We vonden een totaal van 33 pts met biopsie bewezen amyloïd en bewijs van een monoklonaal paraproteïne. 23 (69,6%) waren mannen en 10 (30,3%) waren vrouwen. De leeftijd varieerde van 39 tot 89 jaar met een mediane leeftijd van 62 jaar; 3 (9%) was <50 jaar. 7 (21,2%) werden gediagnosticeerd met multipel myeloom en één pt elk werd gediagnosticeerd met diffuus grootcellig B-cellymfoom en WM.

monoklonaal paraproteïne was IgG Kappa in 10 (30,3%), IgG lambda in 5 (15%), Iga lambda in 3 (9%), Iga kappa in 1, IgM lambda in 3 (9%), IgM Kappa in 1, Kappa light chain in 5 (15.1%), lambda lichte keten in 3 (9%), Een had zowel IgG lambda en IgM kappa en geen paraprotein werd gedocumenteerd in een pt. Serumeiwitelektroforese met immunofixatie was positief bij 22 (66,6%), Urineeiwitelektroforese en immunofixatie was positief bij 16 (48,4%).

bij 12 patiënten (36,3%) was de meest voorkomende initiële plaats van identificatie van amyloïd door biopsie nier. De diagnose was afkomstig van buikvet in 8 (24,2%), long in 4 (12,1%), beenmerg, hart en huid in elk 2 (6%) en lever, colon en Bot in elk 1 (3%). Positieve immunohistochemie (IHC) vlek die lichte keten beperking aantonen werd gezien in 23 (69,6%) en van deze slechts 11 (33%) onderging verdere evaluatie met massaspectrometrie. Eén patiënt met positieve IHC had negatieve massaspectrometrie ondanks een hoge klinische verdenking op AL amyloïdose. IHC werd niet uitgevoerd bij 8 (24,2%) en de identificatie was alleen gebaseerd op Congo-rode kleuring. IHC was negatief in 2 (6%) ondanks bewijs van een monoklonaal paraproteïne.

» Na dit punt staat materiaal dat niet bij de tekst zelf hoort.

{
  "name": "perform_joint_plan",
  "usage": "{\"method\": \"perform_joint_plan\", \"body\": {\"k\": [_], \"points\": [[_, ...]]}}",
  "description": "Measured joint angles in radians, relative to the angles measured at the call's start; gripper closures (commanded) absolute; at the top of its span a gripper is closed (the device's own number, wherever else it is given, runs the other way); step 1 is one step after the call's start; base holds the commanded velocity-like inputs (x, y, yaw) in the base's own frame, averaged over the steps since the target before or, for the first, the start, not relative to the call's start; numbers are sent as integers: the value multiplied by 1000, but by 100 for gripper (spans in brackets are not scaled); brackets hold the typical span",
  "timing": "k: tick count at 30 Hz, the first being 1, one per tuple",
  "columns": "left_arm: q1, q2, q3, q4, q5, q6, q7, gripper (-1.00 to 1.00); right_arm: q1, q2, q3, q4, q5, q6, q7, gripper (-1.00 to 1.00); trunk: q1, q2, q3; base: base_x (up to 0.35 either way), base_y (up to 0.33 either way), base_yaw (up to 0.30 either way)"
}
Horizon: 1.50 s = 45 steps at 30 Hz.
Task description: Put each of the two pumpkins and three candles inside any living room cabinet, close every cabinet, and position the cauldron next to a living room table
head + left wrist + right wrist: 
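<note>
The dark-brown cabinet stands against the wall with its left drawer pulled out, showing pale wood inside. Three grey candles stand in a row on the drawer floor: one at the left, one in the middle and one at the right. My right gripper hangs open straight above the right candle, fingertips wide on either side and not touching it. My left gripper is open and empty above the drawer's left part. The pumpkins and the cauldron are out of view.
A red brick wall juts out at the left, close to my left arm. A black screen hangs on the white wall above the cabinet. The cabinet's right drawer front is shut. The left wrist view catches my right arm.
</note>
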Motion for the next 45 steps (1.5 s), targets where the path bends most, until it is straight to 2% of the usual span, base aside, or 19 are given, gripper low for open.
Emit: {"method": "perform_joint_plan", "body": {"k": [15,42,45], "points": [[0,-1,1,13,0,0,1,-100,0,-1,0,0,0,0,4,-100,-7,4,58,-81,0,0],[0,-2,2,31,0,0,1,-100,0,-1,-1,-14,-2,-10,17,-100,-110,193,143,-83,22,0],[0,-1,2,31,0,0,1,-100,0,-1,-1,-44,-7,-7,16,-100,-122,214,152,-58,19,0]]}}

betrokkenheid van de nieren werd vastgesteld bij 14 (42,4%) met geïsoleerde betrokkenheid van de nieren bij 2 (6%). Cardiale betrokkenheid werd vastgesteld bij 17 (51,5%), hetzij door biopsie, beeldvormende Bevindingen en/of pro-BNP-en troponinespiegels, en geïsoleerde hartziekte werd waargenomen bij 3 (9%). 6 (18,1%) hadden betrokkenheid van de longen, wat de enige plaats van de ziekte was in 4 (12,1%). Neuropathie werd waargenomen bij 10 (30,3%). Men had slechts een enkele benige site betrokken.

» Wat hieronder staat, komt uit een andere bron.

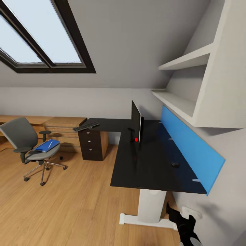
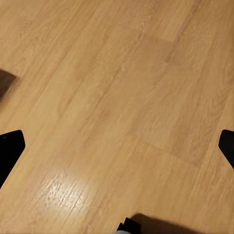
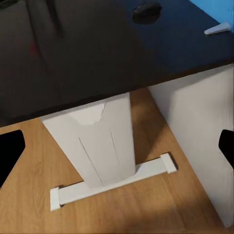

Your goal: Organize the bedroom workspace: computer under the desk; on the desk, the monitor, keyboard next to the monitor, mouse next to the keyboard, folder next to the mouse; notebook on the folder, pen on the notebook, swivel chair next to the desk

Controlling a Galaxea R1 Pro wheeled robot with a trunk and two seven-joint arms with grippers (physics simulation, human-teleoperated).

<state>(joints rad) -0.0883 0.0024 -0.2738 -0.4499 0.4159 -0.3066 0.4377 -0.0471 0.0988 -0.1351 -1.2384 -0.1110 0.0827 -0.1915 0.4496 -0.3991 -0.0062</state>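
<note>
Both your grippers' fingers [image 3: 9,151] are spread wide, holding nothing, the right ones facing the desk [image 3: 97,53] leg [image 3: 97,146].

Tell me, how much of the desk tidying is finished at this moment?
Done: the wide black monitor, flat black keyboard and small black mouse are on the glossy black desk, though far apart. In hand: nothing; both grippers are open. Left: the bright-blue folder with the white pen lies on the grey swivel chair.
</note>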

21 (63,6%) werden behandeld met ziektegerelateerde therapie voor amyloïdose, één patiënt onderging bestraling naar de plaats van geïsoleerde botziekte en de overige patiënten werden waargenomen of overleden voordat de behandeling werd gestart. 7 (21%) ondergingen een autologe stamceltransplantatie voor amyloïdose. Op het moment van data cut off waren er 21 (63,6%) in leven en 12 (36,3%) overleden. Amyloïdose was de gedocumenteerde doodsoorzaak bij 10 pts en van deze 9 pts had cardiale betrokkenheid.

conclusie:

AL amyloïdose is een soms voorkomende aandoening en patiënten moeten verdere diagnostische evaluatie ondergaan als verdachte symptomen met een onderliggende monoklonale gammopathie. In onze studie, merkten we een mannelijke overheersing en IgG Kappa was de meest voorkomende monoklonale paraprotein. Aangezien immunohistochemie een grotere kans van valse positieve en valse negatieve resultaten heeft, is de massaspectrometrie de aangewezen methode voor identificatie van amyloid. Nochtans, is deze techniek niet wijd beschikbaar die het gebruik in de klinische praktijk beperkt. In onze studie identificeerden we één patiënt met positieve IHC die negatieve massaspectrometrie had ondanks een hoge klinische verdenking op AL amyloïdose. We identificeerden ook twee patiënten met negatieve IHC ondanks bewijs van een monoklonaal paraproteïne en dit kan ofwel een vals-negatieve IHC zijn of het amyloïd dat geen verband houdt met de monoklonaal paraproteïne. 9/10 pts die overleden aan amyloïdose had cardiale betrokkenheid.

informatieverschaffing

geen relevante belangenconflicten aan te geven.